Interest rates are indefinite. They change from time to time. It is very normal that you are told to choose home loans that have very low interest rates so as not to burden your financial situation. This is a very wise and obvious choice any person will take especially if your aim is to pay for less.
Low interest rates aid in the reduction of more expenses but have you ever considered choosing a loan that has higher interest rates? As unwise as it may sound there are times that getting higher rates might be a better option for you. If you don’t really have that much of a choice because of your credit rating then this is one alternative you will initially have to bear.
Looking for a mortgage loan that will fit your budget is already difficult what more if your credit rating is as awful as hell. You have to wait for approval and accept the fact that you might get a lot of turn downs. This is normal for someone with that kind of background.
Relax though, it happened already and all you have to do is to face it. Your goal now is to pay for that house you have been wanting, focus on that and stop feeling sorry for yourself because that will not be of much help to your current situation.
Before you start saying to yourself that you won’t get that home loan, here are a few things to do so you can have a better edge in getting that loan.
For starters, it is always best to think positive. Positive thoughts will bring positive results. Do not be sad and depressed from one turn down. Be strong and realize it is not the end of the world. You have a lot of options.
Sit down and be honest with yourself. Write down your expenses. Cut all the unnecessary expenses in your list. Keep only those that are really important like your utilities, food and rent. Unimportant expenses must be out of your list. Know your monthly income and divide it according to your needs.
After all that division, look into what is left. That is what you can use to pay for your future loan without having to risk your health or your electricity.
Now that you know what you can really afford it is now time look around. Look around for companies that give loans for those who really need it and collect all information about them and what they can offer. Look into more than three companies so that you will have better options.
As with any home loan it is still best to search around for companies that give considerations to people who have a bad credit rating. They may give you a higher interest rate than the normal but looking at it in a better light; you will get that home loan. Hooray! You will get your house after all.
Hold down your horses. Just because you got your loan it doesn’t mean all is well now. You must remember to pay promptly and with the proper amount that was talked about.
Late payments have added fees that go along with them. Aside from the high interest rate you will add for the payment of your loan the late fees will further worsen your situation. You do not want such thing to happen especially if saving is your main priority.
Owning your own house gives us a sense of fulfillment that is unmatchable. This is because it is not simple in getting one specially if your salary is limited and may only suffice with your needs.

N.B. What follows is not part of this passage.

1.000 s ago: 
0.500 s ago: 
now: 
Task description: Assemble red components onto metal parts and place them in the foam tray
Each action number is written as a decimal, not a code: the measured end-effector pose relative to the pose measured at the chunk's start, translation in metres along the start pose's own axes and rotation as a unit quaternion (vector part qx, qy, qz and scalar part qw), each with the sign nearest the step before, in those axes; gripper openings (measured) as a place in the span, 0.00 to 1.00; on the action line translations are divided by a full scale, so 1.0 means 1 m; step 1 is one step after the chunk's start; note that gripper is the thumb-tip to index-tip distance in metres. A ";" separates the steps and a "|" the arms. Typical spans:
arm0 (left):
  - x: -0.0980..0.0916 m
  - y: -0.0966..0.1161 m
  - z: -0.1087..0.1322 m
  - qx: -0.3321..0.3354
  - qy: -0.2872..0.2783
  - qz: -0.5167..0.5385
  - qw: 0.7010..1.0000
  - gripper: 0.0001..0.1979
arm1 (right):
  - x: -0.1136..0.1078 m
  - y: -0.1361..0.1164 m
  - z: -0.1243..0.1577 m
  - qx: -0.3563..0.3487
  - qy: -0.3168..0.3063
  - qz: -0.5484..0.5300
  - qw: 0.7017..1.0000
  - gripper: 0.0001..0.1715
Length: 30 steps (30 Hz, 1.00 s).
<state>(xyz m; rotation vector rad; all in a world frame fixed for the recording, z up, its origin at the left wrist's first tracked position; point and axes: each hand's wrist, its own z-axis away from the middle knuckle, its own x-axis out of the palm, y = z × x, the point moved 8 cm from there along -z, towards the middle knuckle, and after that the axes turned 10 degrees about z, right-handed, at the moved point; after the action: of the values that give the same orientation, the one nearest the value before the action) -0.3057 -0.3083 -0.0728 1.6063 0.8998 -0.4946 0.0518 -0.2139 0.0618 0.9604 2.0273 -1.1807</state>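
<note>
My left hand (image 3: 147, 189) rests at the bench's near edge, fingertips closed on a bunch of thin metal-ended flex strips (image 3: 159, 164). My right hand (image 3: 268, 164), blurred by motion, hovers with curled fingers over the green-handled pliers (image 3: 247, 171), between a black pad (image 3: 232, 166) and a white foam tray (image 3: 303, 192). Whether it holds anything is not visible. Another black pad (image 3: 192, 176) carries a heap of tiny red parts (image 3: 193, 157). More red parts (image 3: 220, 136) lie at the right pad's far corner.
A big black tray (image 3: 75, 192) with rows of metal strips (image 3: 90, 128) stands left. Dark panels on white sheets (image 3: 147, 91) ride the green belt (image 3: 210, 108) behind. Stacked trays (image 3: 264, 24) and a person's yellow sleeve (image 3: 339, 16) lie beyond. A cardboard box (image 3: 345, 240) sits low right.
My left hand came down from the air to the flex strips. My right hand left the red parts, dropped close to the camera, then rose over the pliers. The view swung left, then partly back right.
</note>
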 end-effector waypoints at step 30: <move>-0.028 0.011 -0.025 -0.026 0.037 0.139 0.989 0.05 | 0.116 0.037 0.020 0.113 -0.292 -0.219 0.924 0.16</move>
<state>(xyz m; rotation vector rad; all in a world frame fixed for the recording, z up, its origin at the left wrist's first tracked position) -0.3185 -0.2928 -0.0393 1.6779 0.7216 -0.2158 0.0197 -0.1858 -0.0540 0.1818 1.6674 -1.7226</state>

Do not fret though; companies that give home loans are good aids in achieving our dream. Just make sure you know what you’re getting yourself into and that you know every nook and cranny of the contract. Ignorance can never be an excuse.
Determination and proper research will be your key to your dreams. Remember the company is lending you this money because they trust you to keep your contract as discussed.
So Accept that interest rate and get that house you have always wanted to call your own. You deserve to have that roof on your head that is yours and yours only. After all you worked hard for every single penny.
Tuesday, August 12, 2008
Saturday, August 9, 2008
A Fixed Rate Mortgage And A Variable Rate Mortgage
With the various options in the industry nowadays, this is probably the most confusing time for anyone who is considering to avail of a mortgage. Moreover, interest rates seem to be constantly fluctuating and this adds up to the confusion in getting the best option.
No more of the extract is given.